His hands were quick and the roll was out of my own and into his before I could blink. He turned it over in his gloved hand and squeezed it into a tiny ball of dough.
“Still warm, thief.”
I kept my voice calm.
“I am not a thief. I am a valet of a visiting royal cousin. I was instructed to find the kitchen at my leisure, as I have done.”
“Interesting,” he said, not unclenching his fist around my roll. “Did you need to do such a thorough inspection of the palace corridors after finding the kitchen? You weren’t looking for something else to steal, perhaps something more valuable than bread?”
So he had been watching me.
“Yes,” he said. “I’ve kept an eye on you. As a King's guard I’ve found that rather than throwing you and your ilk out on the street immediately, it’s often helpful to see if you have grander ambitions.”
“I assure you, this is a misunderstanding. I am a–”
“A valet to a visiting royal cousin, yes. What is his name?”
“His name is E–”
I hesitated. I was in shock at my own stupidity. Our stupidity. Of all the things we discussed, we never discussed whether or not he was to be called Edouard or if the letter of introduction gave him a different name. My hesitation was a pronouncement of guilt to my King's guard.
“Word of advice, Rodanian. Come up with your story ahead of time. Save’s you use of your limbs in the long run.”
The threat was not lost on me as he pulled me along by the throat of my cloak, unheeding of my scrambling to keep up with his stride. I’d be damned if I was going to be dragged through the palace like a corpse. The way he pronounced rodanian gave me a pretty clear idea of the situation I was in.

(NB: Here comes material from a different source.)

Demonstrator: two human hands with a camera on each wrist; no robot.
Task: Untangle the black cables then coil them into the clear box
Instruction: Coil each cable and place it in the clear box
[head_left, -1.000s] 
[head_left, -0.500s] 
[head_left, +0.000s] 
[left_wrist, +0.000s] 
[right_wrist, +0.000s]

All the other people I had seen in my wanderings had disappeared. We passed no one as he dragged me along, no faces I could implore to find my master and bring him at once. The dark staircases were in my mind. I had read of what went on in the early Empire’s dungeons. I could already feel the chill damp, the clamping of irons, and winced at the promised breaking of limbs. It was sheer luck that saved me.
Just as we passed a set of grand doors, they opened and Edouard strolled out arm in arm with a man that could only be King Everard Cortes.

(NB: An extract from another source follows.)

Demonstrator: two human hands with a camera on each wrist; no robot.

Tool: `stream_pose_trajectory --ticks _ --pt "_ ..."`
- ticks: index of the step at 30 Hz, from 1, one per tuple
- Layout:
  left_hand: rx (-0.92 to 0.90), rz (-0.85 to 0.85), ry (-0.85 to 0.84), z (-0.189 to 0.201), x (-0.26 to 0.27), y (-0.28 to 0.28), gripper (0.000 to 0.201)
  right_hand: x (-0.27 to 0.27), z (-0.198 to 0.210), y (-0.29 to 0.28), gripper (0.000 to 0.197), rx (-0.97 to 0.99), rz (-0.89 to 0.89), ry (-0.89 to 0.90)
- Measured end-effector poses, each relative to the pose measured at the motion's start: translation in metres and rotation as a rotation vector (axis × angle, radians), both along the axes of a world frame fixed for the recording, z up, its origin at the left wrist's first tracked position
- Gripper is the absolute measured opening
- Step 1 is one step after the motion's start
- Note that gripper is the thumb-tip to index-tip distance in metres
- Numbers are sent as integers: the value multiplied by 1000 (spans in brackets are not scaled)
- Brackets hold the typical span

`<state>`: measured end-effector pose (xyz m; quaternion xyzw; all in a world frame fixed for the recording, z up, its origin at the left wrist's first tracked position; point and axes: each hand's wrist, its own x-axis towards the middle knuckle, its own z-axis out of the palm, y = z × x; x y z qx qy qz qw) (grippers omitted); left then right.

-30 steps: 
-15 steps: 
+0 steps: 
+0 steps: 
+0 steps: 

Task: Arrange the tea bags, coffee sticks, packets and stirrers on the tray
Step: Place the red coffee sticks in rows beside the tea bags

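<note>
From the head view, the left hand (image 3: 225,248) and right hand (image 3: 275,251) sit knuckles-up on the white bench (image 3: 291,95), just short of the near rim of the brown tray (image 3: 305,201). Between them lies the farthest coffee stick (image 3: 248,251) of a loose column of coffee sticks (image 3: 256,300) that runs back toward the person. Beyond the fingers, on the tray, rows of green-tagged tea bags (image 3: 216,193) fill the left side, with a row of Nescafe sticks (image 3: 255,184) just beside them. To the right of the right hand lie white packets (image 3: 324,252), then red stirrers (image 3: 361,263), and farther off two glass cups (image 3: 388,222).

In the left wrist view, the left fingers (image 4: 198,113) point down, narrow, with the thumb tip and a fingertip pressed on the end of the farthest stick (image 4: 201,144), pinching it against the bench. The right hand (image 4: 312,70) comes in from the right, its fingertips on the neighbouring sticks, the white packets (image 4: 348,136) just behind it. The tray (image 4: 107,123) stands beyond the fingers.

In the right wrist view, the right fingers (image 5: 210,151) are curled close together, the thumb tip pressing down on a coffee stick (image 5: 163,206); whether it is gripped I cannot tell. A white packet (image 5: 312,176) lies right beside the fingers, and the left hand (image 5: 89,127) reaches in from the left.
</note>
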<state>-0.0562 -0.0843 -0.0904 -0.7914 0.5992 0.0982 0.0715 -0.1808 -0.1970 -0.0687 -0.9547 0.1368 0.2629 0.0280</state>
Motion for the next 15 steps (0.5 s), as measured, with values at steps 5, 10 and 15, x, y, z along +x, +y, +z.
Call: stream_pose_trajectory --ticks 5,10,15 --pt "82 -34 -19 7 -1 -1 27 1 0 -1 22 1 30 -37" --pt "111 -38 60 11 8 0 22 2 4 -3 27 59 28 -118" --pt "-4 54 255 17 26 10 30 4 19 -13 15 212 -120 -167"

“Origio?” Edouard said. “Uncle, is it customary to drag visitor’s valets like stubborn cattle?”
“This is your man?” the King asked. “What is the meaning of this, Carbo?”

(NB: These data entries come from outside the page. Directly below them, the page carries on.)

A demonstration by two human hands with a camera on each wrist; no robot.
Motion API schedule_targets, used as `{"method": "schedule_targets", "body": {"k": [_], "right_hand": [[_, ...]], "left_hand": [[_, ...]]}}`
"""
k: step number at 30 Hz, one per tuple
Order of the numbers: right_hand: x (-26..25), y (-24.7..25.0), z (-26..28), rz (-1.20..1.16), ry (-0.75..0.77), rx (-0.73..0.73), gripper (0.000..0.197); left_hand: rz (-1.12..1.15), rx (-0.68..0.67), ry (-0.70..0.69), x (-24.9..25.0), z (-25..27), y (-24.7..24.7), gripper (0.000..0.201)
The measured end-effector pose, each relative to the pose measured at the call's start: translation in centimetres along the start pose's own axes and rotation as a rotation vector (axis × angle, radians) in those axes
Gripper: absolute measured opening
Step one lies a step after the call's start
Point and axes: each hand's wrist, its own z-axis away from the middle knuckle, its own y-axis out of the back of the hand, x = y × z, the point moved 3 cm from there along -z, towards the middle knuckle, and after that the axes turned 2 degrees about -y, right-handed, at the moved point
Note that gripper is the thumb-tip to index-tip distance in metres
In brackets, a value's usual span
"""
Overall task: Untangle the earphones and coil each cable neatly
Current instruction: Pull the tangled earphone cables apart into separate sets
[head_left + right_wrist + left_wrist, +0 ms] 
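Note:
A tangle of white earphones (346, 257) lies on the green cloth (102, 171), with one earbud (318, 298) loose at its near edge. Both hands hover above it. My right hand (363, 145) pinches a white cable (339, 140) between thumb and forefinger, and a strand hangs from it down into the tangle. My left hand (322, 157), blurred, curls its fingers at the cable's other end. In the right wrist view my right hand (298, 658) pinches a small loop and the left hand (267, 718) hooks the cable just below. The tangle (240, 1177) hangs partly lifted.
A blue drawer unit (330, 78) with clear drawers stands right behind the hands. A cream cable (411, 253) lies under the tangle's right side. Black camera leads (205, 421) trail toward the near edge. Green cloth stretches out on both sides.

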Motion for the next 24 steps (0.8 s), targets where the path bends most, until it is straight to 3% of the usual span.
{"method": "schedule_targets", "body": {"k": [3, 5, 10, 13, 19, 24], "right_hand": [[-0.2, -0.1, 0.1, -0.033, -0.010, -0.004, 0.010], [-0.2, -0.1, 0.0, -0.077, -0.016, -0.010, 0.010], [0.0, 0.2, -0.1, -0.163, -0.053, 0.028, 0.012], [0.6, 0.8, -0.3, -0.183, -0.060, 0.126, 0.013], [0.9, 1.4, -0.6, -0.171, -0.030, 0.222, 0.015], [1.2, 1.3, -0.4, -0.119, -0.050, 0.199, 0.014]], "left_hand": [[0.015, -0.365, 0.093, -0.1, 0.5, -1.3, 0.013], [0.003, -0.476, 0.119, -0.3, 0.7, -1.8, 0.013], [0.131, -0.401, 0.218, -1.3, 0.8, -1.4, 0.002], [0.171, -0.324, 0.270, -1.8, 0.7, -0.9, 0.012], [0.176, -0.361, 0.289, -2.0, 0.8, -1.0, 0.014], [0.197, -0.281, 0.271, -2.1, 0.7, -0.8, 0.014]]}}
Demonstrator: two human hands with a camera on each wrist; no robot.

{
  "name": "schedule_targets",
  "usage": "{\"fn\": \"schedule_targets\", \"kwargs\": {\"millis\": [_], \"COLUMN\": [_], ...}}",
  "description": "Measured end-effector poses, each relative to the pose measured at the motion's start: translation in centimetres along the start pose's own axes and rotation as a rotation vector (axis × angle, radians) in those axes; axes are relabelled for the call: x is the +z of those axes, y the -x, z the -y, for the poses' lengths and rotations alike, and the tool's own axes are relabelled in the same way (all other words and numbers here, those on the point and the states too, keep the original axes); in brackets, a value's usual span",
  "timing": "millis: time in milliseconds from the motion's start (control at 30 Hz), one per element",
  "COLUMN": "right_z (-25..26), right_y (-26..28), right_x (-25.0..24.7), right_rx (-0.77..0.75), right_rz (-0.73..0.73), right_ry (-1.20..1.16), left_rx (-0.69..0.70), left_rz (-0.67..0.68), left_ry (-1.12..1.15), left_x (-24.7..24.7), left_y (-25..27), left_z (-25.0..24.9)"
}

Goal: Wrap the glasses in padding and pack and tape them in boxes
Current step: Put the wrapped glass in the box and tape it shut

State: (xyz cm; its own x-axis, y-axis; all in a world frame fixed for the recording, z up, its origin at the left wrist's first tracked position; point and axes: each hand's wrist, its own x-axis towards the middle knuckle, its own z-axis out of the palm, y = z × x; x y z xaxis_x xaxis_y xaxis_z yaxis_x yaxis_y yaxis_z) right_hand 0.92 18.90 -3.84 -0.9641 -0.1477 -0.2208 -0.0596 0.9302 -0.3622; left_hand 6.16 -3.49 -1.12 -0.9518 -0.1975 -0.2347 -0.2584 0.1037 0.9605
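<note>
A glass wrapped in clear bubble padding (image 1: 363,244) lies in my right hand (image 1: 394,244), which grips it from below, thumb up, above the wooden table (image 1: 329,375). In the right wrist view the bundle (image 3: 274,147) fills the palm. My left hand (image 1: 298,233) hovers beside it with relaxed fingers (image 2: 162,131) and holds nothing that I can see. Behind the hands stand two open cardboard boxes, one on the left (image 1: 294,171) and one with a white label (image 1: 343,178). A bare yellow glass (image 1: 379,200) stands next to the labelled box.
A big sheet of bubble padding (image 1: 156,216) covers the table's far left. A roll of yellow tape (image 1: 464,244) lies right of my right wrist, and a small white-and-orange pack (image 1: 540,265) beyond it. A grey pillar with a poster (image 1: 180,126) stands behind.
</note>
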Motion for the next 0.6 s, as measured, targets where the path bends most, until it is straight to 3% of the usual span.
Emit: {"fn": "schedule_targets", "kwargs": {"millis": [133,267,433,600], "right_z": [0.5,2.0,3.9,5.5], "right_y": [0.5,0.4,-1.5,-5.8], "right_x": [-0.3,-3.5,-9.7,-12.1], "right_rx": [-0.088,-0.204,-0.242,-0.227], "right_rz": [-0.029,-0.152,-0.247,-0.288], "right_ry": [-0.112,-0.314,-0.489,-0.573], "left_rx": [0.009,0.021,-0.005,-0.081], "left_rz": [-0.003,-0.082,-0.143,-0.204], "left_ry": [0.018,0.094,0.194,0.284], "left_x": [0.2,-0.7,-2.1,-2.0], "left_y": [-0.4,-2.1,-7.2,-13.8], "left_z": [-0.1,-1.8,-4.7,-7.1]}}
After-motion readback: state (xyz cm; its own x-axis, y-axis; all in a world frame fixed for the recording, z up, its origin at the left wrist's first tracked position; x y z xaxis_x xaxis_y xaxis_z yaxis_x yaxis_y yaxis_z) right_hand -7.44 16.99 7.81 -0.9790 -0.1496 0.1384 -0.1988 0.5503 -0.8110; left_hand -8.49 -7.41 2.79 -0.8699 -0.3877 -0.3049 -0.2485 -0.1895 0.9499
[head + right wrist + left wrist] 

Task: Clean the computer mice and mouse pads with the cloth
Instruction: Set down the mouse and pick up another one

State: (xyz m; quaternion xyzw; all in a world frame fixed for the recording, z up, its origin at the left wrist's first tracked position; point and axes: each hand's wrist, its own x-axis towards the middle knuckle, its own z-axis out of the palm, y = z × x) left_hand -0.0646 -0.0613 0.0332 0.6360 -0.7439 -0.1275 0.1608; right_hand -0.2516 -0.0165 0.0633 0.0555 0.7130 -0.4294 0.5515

the King had a thin, reedy voice at odds with his muscular build and trimmed but imposing black beard.
“I caught him skulking around and stealing food.”
“Familiarizing myself with my surroundings,” I said, out of breath.
“A wise decision in a strange new place,” the King said. “You’ve chosen your man well, nephew.”
“Thank you, sire.”
Edouard and I were yet to make eye contact and the King's man, Carbo, had not yet let go of my cloak.
“Carbo, if you will.”
the King laid a paternal hand on Edouard’s shoulder and bid him a good evening as he had to be getting on to bed and advised him to do the same.
“Big day, tomorrow after all.”
Edouard smiled as the King's military gait carried him down the corridor. He turned to Carbo.
“I can rest easy tonight knowing the King has such dedicated guardsmen to keep me safe. I thank you.”
He took me by the arm and we began to walk away from a motionless Carbo. He called out to Edouard.
“A Rodanian will never serve you well in the end, my lord.”